* **YOUR TASK**
Going line by line through the data below, report how many lines include the word "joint", with nothing added.

Stored records
*-*-*

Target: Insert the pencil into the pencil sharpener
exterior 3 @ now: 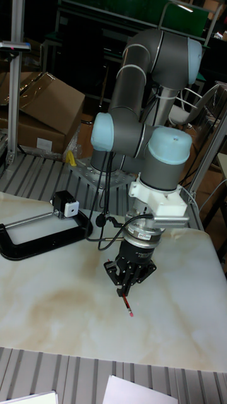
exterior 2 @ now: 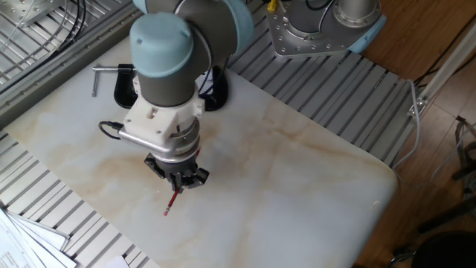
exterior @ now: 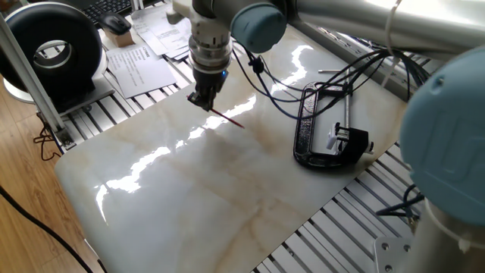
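My gripper (exterior: 204,102) is shut on one end of the thin red pencil (exterior: 227,117), which hangs tilted just above the marble tabletop. In the other fixed view the pencil (exterior 2: 171,203) sticks out below the gripper (exterior 2: 178,184) toward the near left. In the tall view the pencil (exterior 3: 128,305) points down out of the gripper (exterior 3: 125,287). The pencil sharpener (exterior: 337,139), a small black block with a whitish patch, sits held in the C-clamp at the right, well away from the gripper. It also shows as the pencil sharpener (exterior 3: 65,205) at the left.
A large black C-clamp (exterior: 314,133) with a silver screw lies on the marble slab (exterior: 227,197). Black cables (exterior: 303,83) trail from the wrist over the clamp. Papers (exterior: 140,64) and a black round device (exterior: 53,49) lie beyond the slab's far-left edge.
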Available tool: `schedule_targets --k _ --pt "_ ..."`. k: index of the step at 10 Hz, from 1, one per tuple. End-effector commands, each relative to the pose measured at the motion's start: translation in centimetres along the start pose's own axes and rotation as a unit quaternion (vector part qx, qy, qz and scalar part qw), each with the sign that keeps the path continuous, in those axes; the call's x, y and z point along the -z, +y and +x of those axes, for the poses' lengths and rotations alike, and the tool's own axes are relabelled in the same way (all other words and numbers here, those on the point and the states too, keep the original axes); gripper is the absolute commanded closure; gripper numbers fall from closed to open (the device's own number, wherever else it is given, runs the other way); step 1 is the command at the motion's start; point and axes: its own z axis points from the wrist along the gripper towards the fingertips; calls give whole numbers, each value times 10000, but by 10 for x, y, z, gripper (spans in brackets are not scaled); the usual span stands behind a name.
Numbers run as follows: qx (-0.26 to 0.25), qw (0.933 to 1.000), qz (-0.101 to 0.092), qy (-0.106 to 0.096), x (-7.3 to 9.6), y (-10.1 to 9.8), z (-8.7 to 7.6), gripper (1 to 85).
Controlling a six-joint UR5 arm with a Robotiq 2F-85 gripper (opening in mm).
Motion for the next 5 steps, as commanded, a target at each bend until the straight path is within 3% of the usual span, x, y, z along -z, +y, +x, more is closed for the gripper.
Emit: schedule_targets --k 1,3,4,5 --pt "435 9989 33 -161 12 1 -9 840" --pt "393 9992 -69 62 34 5 24 840" --pt "399 9991 -136 70 49 7 44 840" --pt "437 9990 -117 19 52 6 45 840"
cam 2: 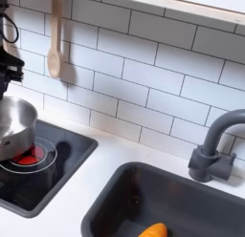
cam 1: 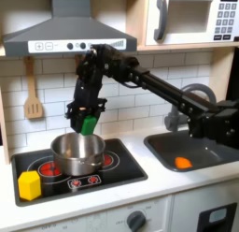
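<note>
In the first exterior view my gripper (cam 1: 87,113) hangs over the stove, shut on a small green object (cam 1: 90,124) that sticks out below the fingers. Directly beneath it stands a silver pot (cam 1: 77,152) on the black cooktop (cam 1: 126,163), and the green object hovers just above the pot's back rim. The black arm reaches in from the first exterior view's right. In the second exterior view the pot (cam 2: 11,128) sits at the left edge, with part of the black arm (cam 2: 9,61) above it.
A yellow block (cam 1: 30,184) rests on the cooktop's front left corner. An orange item (cam 1: 183,162) lies in the sink (cam 1: 210,153) at the right, also seen as the orange item (cam 2: 151,230) below the grey faucet (cam 2: 214,147). A wooden spatula (cam 1: 34,101) hangs on the tiled wall.
</note>
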Robot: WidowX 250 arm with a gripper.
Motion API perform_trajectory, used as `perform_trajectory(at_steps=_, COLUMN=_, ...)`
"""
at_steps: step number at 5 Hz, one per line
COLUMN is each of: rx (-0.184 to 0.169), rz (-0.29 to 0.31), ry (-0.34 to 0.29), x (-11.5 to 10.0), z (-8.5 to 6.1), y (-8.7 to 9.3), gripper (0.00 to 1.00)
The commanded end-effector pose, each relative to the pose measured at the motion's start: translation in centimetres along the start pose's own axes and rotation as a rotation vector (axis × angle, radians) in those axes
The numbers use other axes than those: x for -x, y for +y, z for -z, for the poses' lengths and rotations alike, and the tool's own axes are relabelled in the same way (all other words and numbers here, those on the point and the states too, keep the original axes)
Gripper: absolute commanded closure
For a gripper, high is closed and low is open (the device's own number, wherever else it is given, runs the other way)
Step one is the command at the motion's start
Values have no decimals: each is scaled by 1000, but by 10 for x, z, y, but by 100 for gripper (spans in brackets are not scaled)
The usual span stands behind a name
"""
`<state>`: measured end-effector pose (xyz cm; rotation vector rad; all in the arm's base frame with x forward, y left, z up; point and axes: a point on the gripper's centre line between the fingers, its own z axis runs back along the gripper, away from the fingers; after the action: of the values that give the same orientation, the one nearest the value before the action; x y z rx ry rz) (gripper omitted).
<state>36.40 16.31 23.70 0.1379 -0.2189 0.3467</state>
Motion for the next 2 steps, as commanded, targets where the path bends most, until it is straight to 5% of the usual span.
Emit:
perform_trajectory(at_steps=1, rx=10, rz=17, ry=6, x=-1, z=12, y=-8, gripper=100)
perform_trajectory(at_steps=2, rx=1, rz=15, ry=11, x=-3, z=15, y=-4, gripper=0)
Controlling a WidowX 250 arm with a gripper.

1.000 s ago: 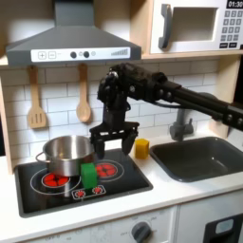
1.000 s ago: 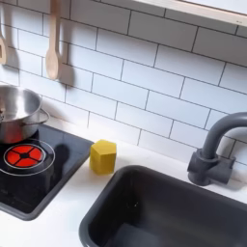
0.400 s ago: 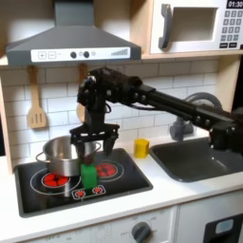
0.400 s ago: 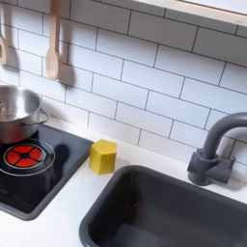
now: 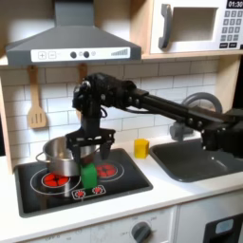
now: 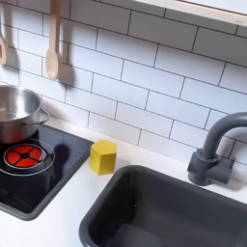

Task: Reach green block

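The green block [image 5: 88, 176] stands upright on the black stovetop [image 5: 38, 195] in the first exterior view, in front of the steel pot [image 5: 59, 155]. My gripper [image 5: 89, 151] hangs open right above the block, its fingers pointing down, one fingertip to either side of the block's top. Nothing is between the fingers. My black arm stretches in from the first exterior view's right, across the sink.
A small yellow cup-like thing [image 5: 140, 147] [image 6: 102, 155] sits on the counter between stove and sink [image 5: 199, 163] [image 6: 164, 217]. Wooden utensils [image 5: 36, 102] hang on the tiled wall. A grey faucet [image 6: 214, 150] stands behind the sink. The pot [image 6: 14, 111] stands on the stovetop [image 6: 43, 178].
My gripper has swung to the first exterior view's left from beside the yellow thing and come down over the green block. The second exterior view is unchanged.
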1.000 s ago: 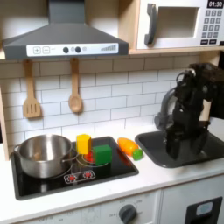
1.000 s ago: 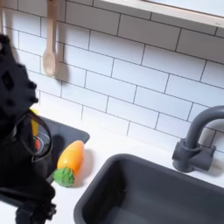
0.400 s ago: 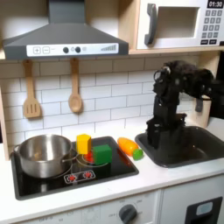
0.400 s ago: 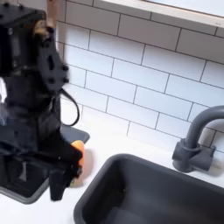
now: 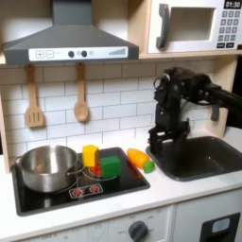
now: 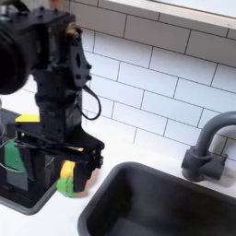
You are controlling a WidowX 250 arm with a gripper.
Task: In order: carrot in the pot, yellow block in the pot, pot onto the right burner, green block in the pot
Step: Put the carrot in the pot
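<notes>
Carrot (image 5: 141, 160) lies on the counter between stove (image 5: 57, 198) and sink (image 5: 203, 161), just below and to the first exterior view's left of the gripper (image 5: 162, 138). In the second exterior view the gripper (image 6: 57, 153) hangs directly in front of the carrot, of which a green tip (image 6: 67, 180) and a sliver of orange show between the fingers. The fingers (image 6: 96, 166) stand spread apart with nothing between them, tips pointing down and clear of the counter.

Further to the first exterior view's left of the gripper, the green block (image 5: 111, 166) sits on the stove, with the yellow block (image 5: 90, 154) just behind it. The pot (image 5: 45, 166) stands on the left burner, well apart from the gripper, beyond both blocks. In the second exterior view the yellow block (image 6: 27, 118) and green block (image 6: 12, 155) peek out at the gripper's left.

A faucet (image 6: 205, 146) stands to the second exterior view's right of the gripper, beyond the sink (image 6: 175, 207).
</notes>
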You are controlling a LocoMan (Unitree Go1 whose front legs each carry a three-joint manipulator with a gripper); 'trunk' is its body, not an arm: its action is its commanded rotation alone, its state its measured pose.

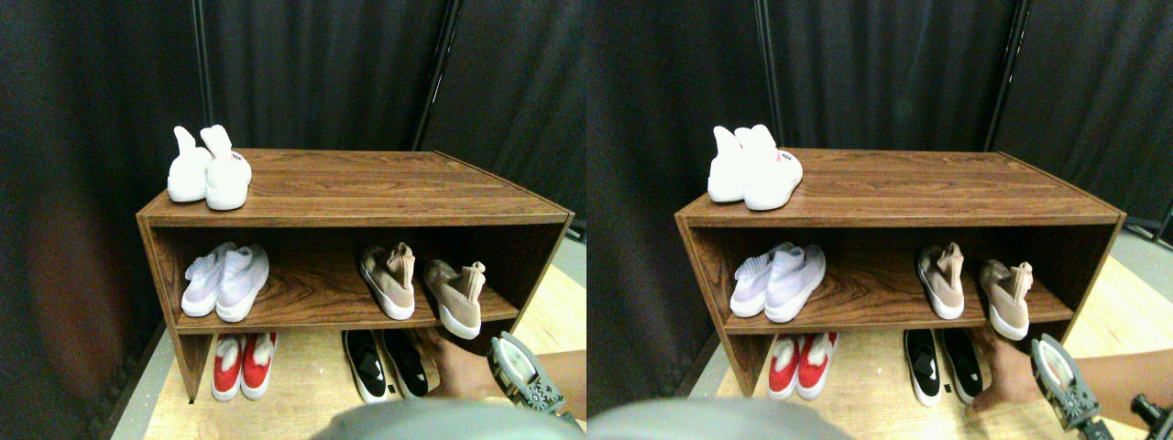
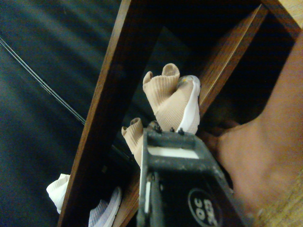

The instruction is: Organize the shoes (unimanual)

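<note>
Beige knit sneakers [image 1: 422, 284] with ribbed collars, thick white soles on wood-grain rack's [image 1: 348, 218] middle shelf, right heel overhanging; right gripper [image 1: 522, 371] low, jaw gap unclear; hand [image 1: 458, 367] beneath; wrist view closer on ribbing.

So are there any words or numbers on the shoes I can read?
White high-collared shoes on top of the rack: a small red mark at the heel, too blurred to read.
Black shoes on the floor: a white patch, no letters legible.
The other shoes: none visible.
</note>
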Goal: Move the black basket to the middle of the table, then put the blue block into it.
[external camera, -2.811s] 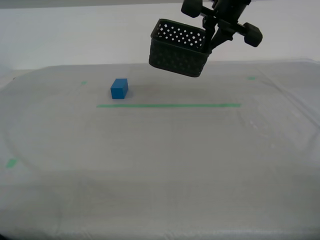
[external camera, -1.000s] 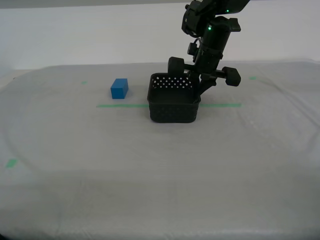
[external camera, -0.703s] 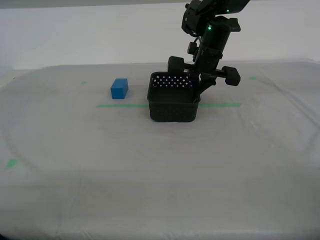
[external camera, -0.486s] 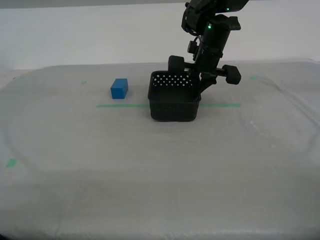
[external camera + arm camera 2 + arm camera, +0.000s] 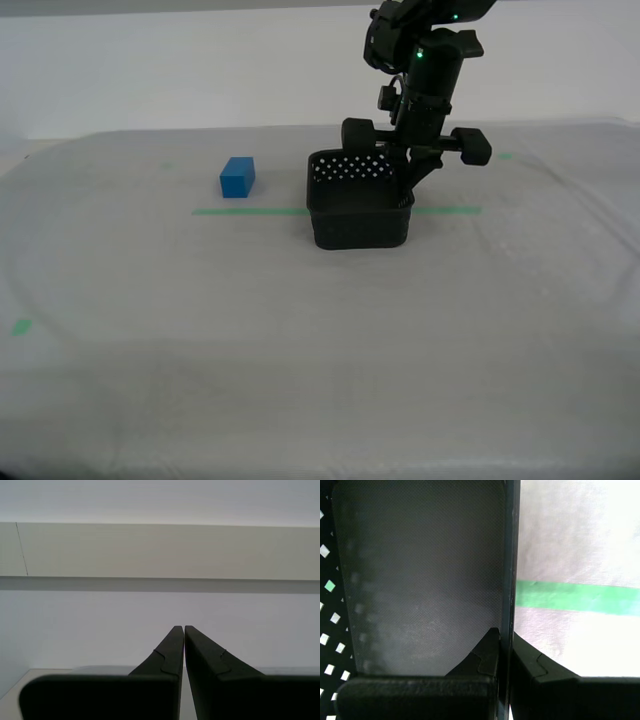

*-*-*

* **SOLUTION**
2